Key legislative developments
Introduction of the diverted profits tax (DPT)
The most significant legislative development relevant to transfer pricing over the past year has been the introduction of the DPT. In February 2017, the prime minister of Australia described the DPT as "one of the most advanced and some would say draconian measures of its kind, in the world" for the purpose of stamping out corporate tax avoidance. Australia's DPT is similar to the second limb of the UK's DPT.
In summary, the DPT is intended to provide the ATO with additional powers, within Australia's general anti-avoidance regime framework, to deal with global groups who have 'diverted' profits from Australia to offshore associates, using arrangements that have a 'principal purpose' of avoiding Australian income or withholding tax. The DPT will apply to SGEs carrying on business in Australia.
Where the DPT applies, tax is imposed on the amount of the diverted profit at a rate of 40% (Australia's corporate income tax rate is 30%). Any DPT imposed is payable within 21 days of the DPT assessment. The taxpayer has a 12 month review period in which to provide the commissioner with further information disclosing reasons why the DPT assessment should be reduced (in part or in full). If, at the end of that period of review, the relevant taxpayer is still dissatisfied, the taxpayer will have 60 days to challenge the assessment by filing an appeal with the Federal Court. However, and significantly, the taxpayer will generally be restricted to adducing evidence that was provided to the commissioner before the end of the period of review in any Federal Court proceedings.
Managed investment trusts, collective investment vehicles, sovereign wealth funds, complying superannuation funds and foreign pension funds are generally exempted from the application of the DPT.

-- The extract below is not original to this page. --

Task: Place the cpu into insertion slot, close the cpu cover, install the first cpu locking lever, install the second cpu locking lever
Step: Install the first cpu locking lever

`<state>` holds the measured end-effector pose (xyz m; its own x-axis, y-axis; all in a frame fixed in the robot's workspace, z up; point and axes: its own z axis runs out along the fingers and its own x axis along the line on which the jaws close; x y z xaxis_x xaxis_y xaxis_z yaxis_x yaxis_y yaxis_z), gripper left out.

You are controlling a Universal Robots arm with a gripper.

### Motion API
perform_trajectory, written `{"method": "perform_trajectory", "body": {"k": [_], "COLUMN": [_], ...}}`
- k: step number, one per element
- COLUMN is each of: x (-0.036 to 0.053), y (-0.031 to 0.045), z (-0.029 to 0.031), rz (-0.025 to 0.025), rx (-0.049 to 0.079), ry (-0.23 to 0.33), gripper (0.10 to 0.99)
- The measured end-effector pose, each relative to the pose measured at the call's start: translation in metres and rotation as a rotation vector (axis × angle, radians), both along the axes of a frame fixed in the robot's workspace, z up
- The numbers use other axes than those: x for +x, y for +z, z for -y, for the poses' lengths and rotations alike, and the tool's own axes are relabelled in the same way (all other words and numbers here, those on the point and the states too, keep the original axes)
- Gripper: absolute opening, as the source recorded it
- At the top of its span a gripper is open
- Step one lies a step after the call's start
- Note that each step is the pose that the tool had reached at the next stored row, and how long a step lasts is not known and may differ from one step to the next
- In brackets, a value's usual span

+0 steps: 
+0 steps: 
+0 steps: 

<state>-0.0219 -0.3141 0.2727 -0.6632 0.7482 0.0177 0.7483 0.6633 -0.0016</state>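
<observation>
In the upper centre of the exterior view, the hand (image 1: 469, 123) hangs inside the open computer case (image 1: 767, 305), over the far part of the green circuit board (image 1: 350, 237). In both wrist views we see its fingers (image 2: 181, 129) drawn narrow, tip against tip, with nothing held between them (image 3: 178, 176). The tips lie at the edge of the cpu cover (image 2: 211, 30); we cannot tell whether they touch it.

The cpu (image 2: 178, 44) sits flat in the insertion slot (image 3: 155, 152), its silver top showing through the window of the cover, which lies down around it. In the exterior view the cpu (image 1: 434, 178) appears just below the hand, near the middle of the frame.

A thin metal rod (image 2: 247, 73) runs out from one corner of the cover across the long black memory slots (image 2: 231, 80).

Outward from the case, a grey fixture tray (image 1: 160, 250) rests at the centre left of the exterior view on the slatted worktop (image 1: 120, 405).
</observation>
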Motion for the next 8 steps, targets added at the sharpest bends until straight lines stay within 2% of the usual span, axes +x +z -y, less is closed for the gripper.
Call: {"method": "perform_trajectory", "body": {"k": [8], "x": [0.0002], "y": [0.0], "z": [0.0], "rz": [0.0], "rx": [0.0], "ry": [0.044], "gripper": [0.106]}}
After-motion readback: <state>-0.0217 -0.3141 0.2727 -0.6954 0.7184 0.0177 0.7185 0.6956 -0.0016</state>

Importantly, the DPT will not apply where it is reasonable to conclude that one of the following exceptions apply:
- Exception 1: The A$25 million turnover test – where the turnover of the taxpayer and other Australian entities in the same global group does not exceed A$25 million for the year (provided no income is artificially booked offshore).
- Exception 2:Sufficient foreign tax test – where the increase in the foreign tax liability is equal to or exceeds 80% of the corresponding reduction in Australian tax.
- Exception 3: Sufficient economic substance test – where the profit made as a result of the scheme by each entity connected with the scheme reasonably reflects the economic substance of the entity's activities in connection with the scheme.
In practice, exception 3 will likely be a key area of focus for MNEs and will require applying an Australian transfer pricing lens to the functions, assets and risks of the activities carried out in Australia, as well as to each entity outside of Australia that is connected with the scheme, to demonstrate that the profit made by each entity as a result of the scheme reasonably reflects the economic substance of the entity's activities in connection with the scheme.
Taxpayers most at risk
Taxpayers likely to be most at risk of the ATO seeking to apply the DPT include taxpayers currently involved in a transfer pricing dispute with the ATO where large cross-border loans or a marketing hub is involved, taxpayers who have undertaken business restructures, taxpayers with arrangements covered by taxpayer alerts (e.g. cross-border leasing) and taxpayers who have migrated intellectual property from Australia.
Adoption of 2015 OECD BEPS Actions 8-10 report
Under Australia's transfer pricing rules, arm's length conditions (relevant to cross-border dealings between separate legal entities) and arm's length profits (relevant to cross-border dealings within a single legal entity) are required to be identified so as best to achieve consistency with certain guidance material. Until the recent amendment, the relevant guidance material included the OECD Transfer Pricing Guidelines for Multinational Enterprises and Tax Administrations, as approved by the Council of the OECD and last amended on July 22 2010 (2010 OECD Guidelines). The effect of the amendment is that the 2015 OECD BEPS Actions 8-10 report will also be relevant guidance material for purposes of Australia's transfer pricing rules for years of income commencing on or after July 1 2016.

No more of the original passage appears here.